J'évite volontairement de lui dire que nous n'avons pas de télévision à la maison, on n'a pas les moyens pour ça. Il trouverait sûrement bizarre qu'un étudiant en journalisme ne suive pas les journaux télévisés.

— Je peux aussi te laisser là et me débrouiller tout seul, tu me ralentis de toute façon, râle-t-il.

— Si tu fais ça, je te retrouverai et te tuerai.

— Ferme-la et avance, avant qu'il fasse nuit et qu'on soit contraint de dormir sur ce tapis d'orties.
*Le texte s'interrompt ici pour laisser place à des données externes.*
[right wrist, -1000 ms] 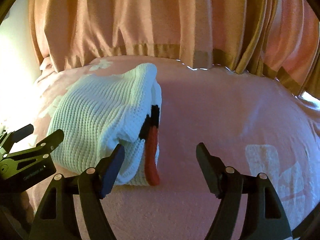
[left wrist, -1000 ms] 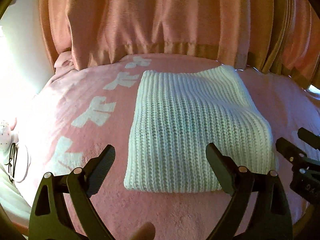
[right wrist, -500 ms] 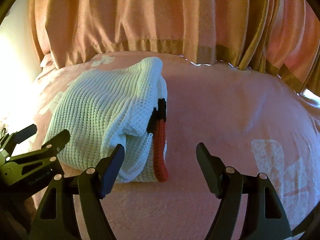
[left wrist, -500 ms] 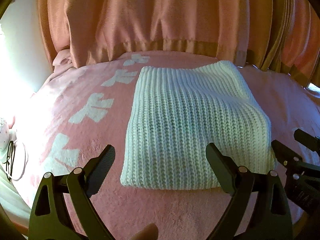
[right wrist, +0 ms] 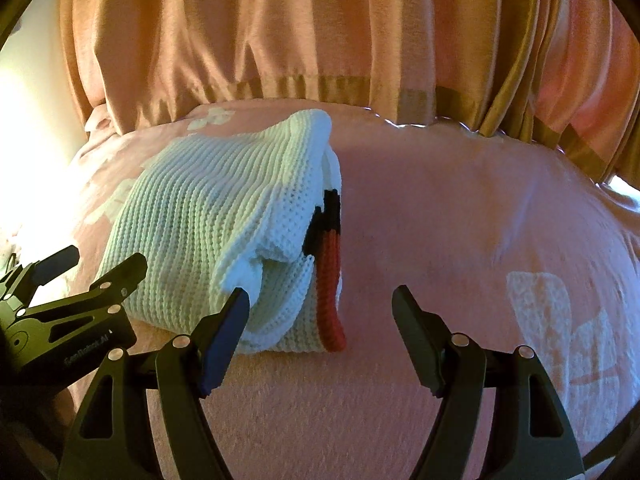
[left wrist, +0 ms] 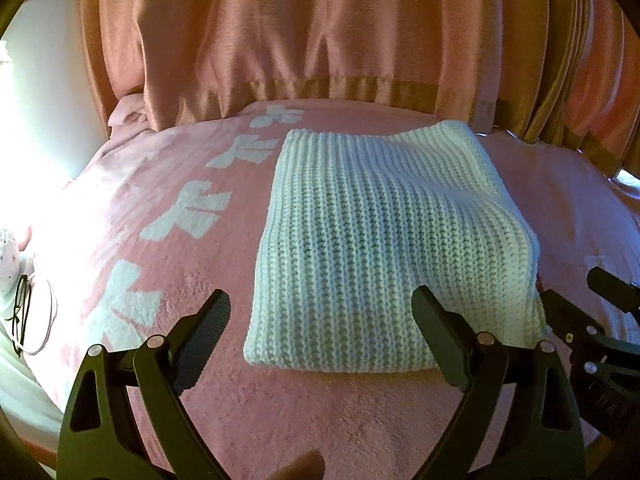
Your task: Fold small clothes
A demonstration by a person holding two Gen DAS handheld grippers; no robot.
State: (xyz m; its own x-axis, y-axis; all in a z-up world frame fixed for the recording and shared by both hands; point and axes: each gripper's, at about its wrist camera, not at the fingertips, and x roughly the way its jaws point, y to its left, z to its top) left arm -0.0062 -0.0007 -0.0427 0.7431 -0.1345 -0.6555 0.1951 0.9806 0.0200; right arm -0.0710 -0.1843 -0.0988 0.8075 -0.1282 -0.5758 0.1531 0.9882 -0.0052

— On dormira de toute façon au milieu de la forêt, je vois pas ce qui peut être pire.

— Rester avec toi, dit-il en se frappant le front d'une façon désespérée.

Je continue d'avancer, dans la pénombre en évitant soigneusement les chutes accidentelles, par contre j'aimerais bien pousser ce footballeur pour qu'il se brise une cheville mais si je le fais, je serai à coup sûr perdant. Je vais attendre patiemment qu'on nous retrouve avant de provoquer un malencontreux incident. Je ne sais pas où il compte s'arrêter, tout ici est pareil. Je songe rapidement que j'aurais mieux fait de rester avec les autres, au moins j'aurais pu dormir dans le van, puis immédiatement le corps du chauffeur me revient à l'esprit. C'est peut-être plus facile de supporter ce crétin à ballon plutôt qu'un mort gisant ? C'est probablement kif-kif au final. Dans tous les cas ça craint et je vais sûrement finir comme le conducteur de bus.